_EXERCISE PROMPT_: The answer is the data repeated in full, with no pictures included.

Start of GIVEN MATERIAL

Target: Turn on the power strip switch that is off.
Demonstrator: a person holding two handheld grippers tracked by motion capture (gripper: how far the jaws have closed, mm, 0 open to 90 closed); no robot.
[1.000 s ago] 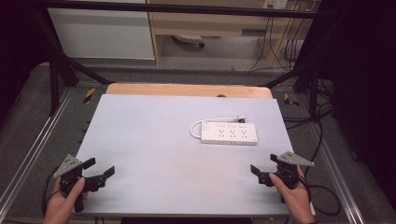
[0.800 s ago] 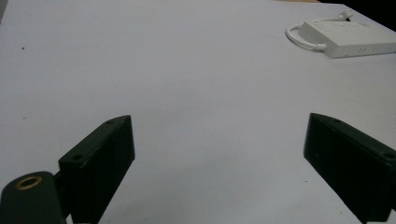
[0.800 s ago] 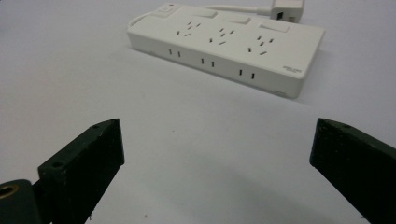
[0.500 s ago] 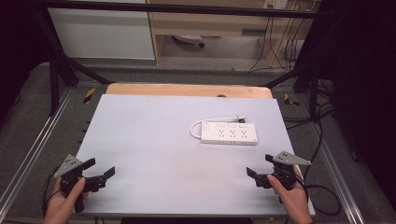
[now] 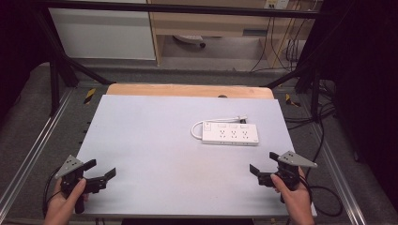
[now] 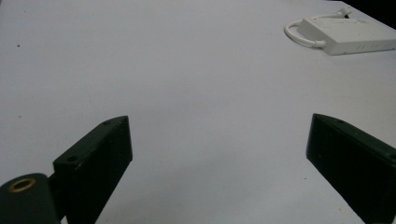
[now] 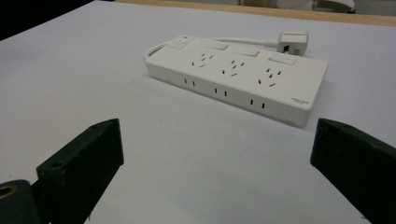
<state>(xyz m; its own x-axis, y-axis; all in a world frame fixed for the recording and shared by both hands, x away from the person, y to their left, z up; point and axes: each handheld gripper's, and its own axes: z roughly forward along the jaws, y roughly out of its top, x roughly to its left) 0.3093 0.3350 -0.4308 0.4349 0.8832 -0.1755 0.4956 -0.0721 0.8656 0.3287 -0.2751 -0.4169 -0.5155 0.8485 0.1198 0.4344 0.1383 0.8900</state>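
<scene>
Left gripper (image 5: 100, 171), at the table's (image 5: 155, 140) near-left corner: jaws wide apart, holding nothing. Power strip (image 5: 230, 135), right of centre, lying flat with sockets up, its cord (image 5: 197, 129) looped at its left end. Right gripper (image 5: 264, 164), near-right, close to the strip: jaws wide, holding nothing.

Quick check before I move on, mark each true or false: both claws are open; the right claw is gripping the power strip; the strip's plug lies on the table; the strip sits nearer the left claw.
1. Both claws are open. True: the left claw and right claw stand spread, holding nothing.
2. The right claw grips the power strip. False: it is apart from it.
3. The plug lies on the table. True.
4. The strip sits nearer the left claw. False: nearer the right.
</scene>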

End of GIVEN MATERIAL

_SOLUTION TO THE PROBLEM_:
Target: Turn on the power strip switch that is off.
Demonstrator: a person holding two handheld grippers tracked by motion capture (gripper: how far the jaws have closed, mm, 0 open to 90 closed); no robot.
[1.000 s ago] 
[0.800 s ago] 
[0.800 s ago] 
[0.500 s ago] 
[now] 
[now] 
[now] 
<state>(xyz m; its own x-axis, y-axis; all in a world frame fixed for the recording and shared by both hands, x away from the person, y to their left, z up; point and axes: each handheld gripper's, and its own axes: z roughly forward along the jaws, y roughly out of its top, x roughly to its left) 0.3093 0.3350 -0.4308 0.4349 0.8832 -0.1755 0.4956 -0.0721 0.8656 0.3287 -0.2751 -0.4169 -0.5155 0.8485 0.1198 0.4344 0.1383 0.8900</state>
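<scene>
Left gripper (image 5: 100, 171), at the table's (image 5: 155, 140) near-left corner: jaws wide apart, holding nothing. Power strip (image 5: 230, 135), right of centre, lying flat with sockets up, its cord (image 5: 197, 129) looped at its left end. Right gripper (image 5: 264, 164), near-right, close to the strip: jaws wide, holding nothing.

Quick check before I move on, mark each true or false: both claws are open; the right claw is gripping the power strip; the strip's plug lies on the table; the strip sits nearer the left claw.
1. Both claws are open. True: the left claw and right claw stand spread, holding nothing.
2. The right claw grips the power strip. False: it is apart from it.
3. The plug lies on the table. True.
4. The strip sits nearer the left claw. False: nearer the right.
</scene>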

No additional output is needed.